The normalized extent of reaction, $\widehat{\varepsilon}$, at equilibrium, satisfies the equilibrium condition
\begin{equation*} \bigl(K_x+1\bigr) {\widehat{\varepsilon}}^2 - \bigl(1-x_{C_0}\bigr) \bigl(K_x+1\bigr) \widehat{\varepsilon} + x_{A_0}\,x_{B_0}\,K_x - x_{C_0} = 0 , \end{equation*}for this particular stoichiometry. Therefore this can be casted as $f_\text{eq} (\widehat{\varepsilon}) = 0$, which is the form we need to use Newton's method on, thus
\begin{equation*} f_\text{eq} (\widehat{\varepsilon}; x_{A_0}, x_{B_0}, x_{C_0}, K_x) = \bigl(K_x+1\bigr) {\widehat{\varepsilon}}^2 - \bigl(1-x_{C_0}\bigr) \bigl(K_x+1\bigr) \widehat{\varepsilon} + x_{A_0}\,x_{B_0}\,K_x - x_{C_0} = 0 . \end{equation*}Note that if the stoichiometry changes, this function will be different.
Once the values of $\widehat{\varepsilon}$ are found, the equilibrium molar fractions are computed from
\begin{equation*} x_A = \frac{x_{A_0} - \widehat{\varepsilon}}{1 - \widehat{\varepsilon}} \ \qquad ; \qquad \ x_B = \frac{x_{B_0} - \widehat{\varepsilon}}{1 - \widehat{\varepsilon}} \ \qquad ; \qquad \ x_C = \frac{x_{C_0} + \widehat{\varepsilon}}{1 - \widehat{\varepsilon}}. \end{equation*}Note the bounds on the normalized extent of reaction: $-x_{C_0} \le \widehat{\varepsilon} \le \min(x_{A_0},x_{B_0})$, showing that the extent of reaction can be either positive (forward reaction) or negative (reverse reaction).
In [3]:
'''Equilibrium function at values or array values'''
# Note: this function allows for either:
# 1) a single ext_hat value passed (evaluation of function for Newton's method)
# 2) a vector of values of ext_hat values passed (for plotting the function wrt to ext_hat)

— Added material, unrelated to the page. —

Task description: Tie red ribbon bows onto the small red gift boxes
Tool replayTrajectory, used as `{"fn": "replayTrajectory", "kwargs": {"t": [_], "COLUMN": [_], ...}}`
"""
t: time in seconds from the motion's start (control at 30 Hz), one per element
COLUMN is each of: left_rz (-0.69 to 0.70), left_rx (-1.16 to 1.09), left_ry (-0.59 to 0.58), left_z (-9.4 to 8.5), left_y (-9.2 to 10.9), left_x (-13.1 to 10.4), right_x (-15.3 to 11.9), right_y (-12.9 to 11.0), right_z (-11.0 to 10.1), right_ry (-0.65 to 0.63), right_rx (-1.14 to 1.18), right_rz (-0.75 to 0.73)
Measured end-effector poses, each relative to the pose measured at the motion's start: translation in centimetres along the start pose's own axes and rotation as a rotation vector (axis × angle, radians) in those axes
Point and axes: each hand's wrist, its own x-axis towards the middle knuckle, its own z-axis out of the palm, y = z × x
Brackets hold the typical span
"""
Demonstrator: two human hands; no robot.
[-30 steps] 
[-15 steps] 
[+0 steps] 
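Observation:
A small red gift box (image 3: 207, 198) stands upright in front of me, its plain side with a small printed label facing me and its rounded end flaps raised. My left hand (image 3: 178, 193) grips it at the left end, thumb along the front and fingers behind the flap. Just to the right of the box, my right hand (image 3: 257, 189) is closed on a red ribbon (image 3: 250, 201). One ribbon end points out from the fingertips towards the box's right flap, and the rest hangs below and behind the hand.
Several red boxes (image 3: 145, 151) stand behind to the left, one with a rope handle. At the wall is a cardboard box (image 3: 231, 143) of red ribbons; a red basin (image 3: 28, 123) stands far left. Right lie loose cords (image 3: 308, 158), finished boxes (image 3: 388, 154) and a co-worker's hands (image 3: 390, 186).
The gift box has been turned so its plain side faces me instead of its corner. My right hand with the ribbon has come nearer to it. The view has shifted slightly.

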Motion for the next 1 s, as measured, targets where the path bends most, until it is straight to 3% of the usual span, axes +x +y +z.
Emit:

def f_eq(ext_hat, x_a_0, x_b_0, x_c_0, eq_kx_cte):
"""Root function f(ext_hat) for A + B <=> C.
Parameters
----------
ext_hat: float or numpy.ndarray, required
Normalized extent of reaction. If `ext_hat` is an array,
the return value is also an array of values.
x_a_0: float, required
Mole fraction of species A.
x_b_0: float, required
Mole fraction of species B.
x_c_0: float, required
Mole fraction of species B.
eq_kx_cte: float, required
Mole equilibrium reaction constant.
Returns
-------
value: float or numpy.ndarray
Value or array of values of the equilibrium function
evaluated at `ext_hat`.
Examples
--------
"""
# Sanity checks
assert x_a_0 >= 0. and x_b_0 >= 0. and x_c_0 >= 0 and eq_kx_cte >= 0.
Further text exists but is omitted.